> **THE TASK**:
Among the lines below, copy each one in which "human" appears.

(EXERCISE DATA)

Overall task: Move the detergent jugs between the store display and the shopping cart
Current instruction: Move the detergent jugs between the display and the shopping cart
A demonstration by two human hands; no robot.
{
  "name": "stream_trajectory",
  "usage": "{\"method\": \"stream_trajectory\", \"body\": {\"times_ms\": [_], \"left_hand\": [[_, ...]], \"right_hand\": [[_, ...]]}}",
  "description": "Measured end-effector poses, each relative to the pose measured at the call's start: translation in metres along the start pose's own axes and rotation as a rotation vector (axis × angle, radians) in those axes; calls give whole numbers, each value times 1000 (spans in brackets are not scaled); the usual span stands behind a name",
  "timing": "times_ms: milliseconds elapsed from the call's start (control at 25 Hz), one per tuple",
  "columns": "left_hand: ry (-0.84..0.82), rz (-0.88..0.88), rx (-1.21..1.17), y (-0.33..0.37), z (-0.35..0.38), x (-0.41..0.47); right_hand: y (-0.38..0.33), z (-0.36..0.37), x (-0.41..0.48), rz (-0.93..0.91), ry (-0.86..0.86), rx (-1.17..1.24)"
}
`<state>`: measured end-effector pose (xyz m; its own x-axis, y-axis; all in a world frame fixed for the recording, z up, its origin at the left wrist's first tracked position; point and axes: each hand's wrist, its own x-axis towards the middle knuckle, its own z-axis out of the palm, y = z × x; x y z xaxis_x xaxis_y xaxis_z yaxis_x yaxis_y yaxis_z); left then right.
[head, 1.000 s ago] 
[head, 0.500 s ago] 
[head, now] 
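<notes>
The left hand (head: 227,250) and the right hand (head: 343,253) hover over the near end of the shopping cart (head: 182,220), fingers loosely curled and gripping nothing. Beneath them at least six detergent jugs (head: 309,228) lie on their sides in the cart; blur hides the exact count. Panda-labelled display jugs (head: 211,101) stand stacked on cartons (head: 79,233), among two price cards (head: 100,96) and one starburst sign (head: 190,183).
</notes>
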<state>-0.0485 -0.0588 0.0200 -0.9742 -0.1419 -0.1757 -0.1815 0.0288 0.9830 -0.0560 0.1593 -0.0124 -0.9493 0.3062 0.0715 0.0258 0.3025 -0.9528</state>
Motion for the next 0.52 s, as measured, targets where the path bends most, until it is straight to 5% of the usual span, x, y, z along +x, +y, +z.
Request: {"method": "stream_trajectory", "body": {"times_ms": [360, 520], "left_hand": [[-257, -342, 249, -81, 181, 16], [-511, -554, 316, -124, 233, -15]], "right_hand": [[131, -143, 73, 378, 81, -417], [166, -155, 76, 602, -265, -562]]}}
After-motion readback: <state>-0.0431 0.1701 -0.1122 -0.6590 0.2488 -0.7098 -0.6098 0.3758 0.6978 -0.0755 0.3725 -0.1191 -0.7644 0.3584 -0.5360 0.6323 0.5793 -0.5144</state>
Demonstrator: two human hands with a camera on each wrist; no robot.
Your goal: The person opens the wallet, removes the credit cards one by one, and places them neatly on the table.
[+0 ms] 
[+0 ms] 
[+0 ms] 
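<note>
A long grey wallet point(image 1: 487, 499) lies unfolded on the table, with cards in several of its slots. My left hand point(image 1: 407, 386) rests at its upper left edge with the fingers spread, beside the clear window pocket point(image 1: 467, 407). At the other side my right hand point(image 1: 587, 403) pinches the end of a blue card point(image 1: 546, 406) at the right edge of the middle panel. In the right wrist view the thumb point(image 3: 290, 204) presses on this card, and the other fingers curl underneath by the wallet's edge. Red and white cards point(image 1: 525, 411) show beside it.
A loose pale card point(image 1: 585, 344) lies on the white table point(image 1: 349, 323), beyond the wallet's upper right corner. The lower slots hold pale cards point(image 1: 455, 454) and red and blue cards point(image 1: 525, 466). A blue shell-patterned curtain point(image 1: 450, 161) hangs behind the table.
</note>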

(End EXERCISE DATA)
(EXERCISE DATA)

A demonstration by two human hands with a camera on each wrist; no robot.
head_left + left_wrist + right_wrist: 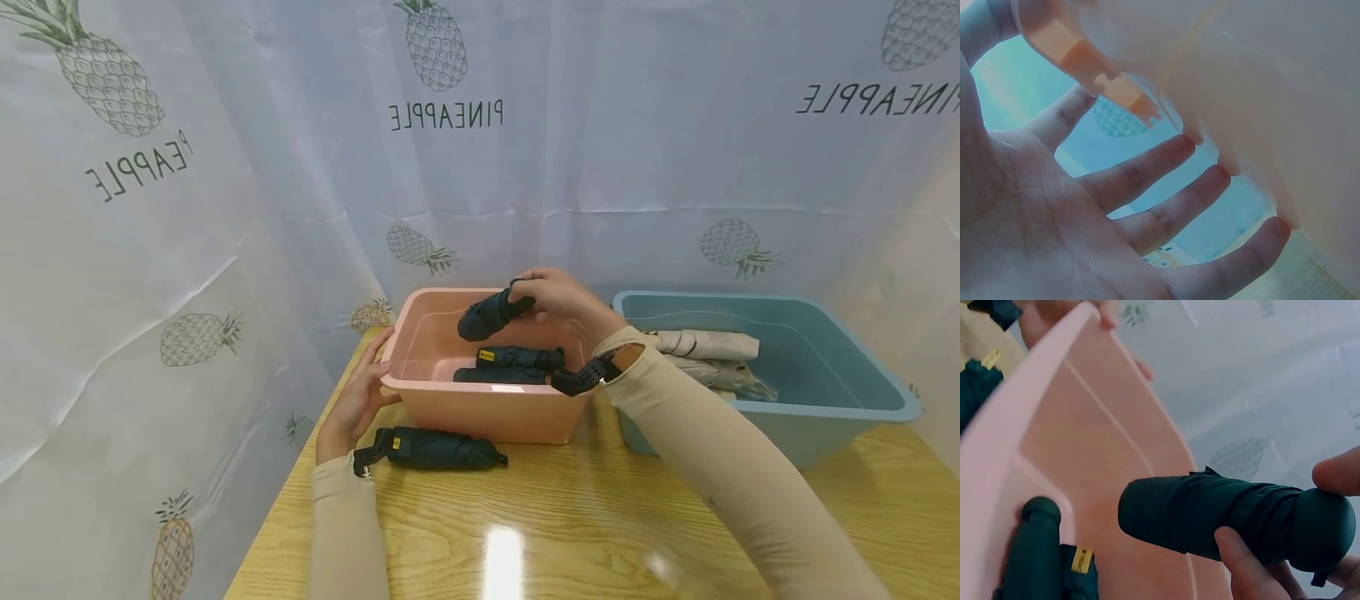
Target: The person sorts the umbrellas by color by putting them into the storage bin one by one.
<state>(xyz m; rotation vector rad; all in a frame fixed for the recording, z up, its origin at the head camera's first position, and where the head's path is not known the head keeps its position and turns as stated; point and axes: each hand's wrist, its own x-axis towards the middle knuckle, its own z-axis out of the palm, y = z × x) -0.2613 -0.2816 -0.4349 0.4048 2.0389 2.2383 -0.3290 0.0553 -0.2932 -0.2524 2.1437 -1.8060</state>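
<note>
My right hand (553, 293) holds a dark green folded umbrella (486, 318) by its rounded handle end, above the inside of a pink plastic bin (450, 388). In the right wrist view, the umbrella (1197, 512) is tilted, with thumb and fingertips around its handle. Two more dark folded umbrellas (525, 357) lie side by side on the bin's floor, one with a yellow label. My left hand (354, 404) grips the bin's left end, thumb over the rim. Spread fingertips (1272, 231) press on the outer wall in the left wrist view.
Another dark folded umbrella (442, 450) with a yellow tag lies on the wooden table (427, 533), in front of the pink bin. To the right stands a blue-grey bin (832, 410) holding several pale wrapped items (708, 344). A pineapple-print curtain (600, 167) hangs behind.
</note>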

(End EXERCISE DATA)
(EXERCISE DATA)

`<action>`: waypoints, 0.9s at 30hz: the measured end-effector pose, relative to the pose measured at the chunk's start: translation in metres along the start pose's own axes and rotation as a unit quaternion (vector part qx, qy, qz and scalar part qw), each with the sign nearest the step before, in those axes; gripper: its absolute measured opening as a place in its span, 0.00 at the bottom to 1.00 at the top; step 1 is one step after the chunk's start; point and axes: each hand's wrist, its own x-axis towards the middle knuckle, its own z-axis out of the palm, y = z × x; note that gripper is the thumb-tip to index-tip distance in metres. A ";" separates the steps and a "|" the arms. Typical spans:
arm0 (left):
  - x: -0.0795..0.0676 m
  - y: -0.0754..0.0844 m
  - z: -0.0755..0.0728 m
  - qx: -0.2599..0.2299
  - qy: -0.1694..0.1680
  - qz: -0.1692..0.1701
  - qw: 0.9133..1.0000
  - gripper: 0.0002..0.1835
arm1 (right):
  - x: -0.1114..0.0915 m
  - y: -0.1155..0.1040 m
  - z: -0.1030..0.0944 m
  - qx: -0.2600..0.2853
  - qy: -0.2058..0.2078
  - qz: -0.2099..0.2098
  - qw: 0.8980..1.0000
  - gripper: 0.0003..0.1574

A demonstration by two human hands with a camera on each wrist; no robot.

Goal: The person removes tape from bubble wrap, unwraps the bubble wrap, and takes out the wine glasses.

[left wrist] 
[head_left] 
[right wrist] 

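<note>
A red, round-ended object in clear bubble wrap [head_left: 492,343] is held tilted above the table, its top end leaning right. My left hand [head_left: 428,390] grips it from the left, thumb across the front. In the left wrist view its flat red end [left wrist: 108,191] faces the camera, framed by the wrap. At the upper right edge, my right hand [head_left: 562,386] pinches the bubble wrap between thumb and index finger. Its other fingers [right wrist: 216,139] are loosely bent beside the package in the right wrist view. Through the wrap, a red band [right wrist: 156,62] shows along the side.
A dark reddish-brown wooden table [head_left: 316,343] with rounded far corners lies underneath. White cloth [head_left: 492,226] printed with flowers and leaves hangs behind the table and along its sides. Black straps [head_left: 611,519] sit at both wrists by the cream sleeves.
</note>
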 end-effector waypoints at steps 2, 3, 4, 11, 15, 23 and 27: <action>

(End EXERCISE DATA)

> **SOLUTION**:
A demonstration by two human hands; no robot.
Demonstrator: two human hands with a camera on each wrist; no robot.
A demonstration by two human hands with a camera on each wrist; no robot.
A demonstration by two human hands with a camera on each wrist; no robot.

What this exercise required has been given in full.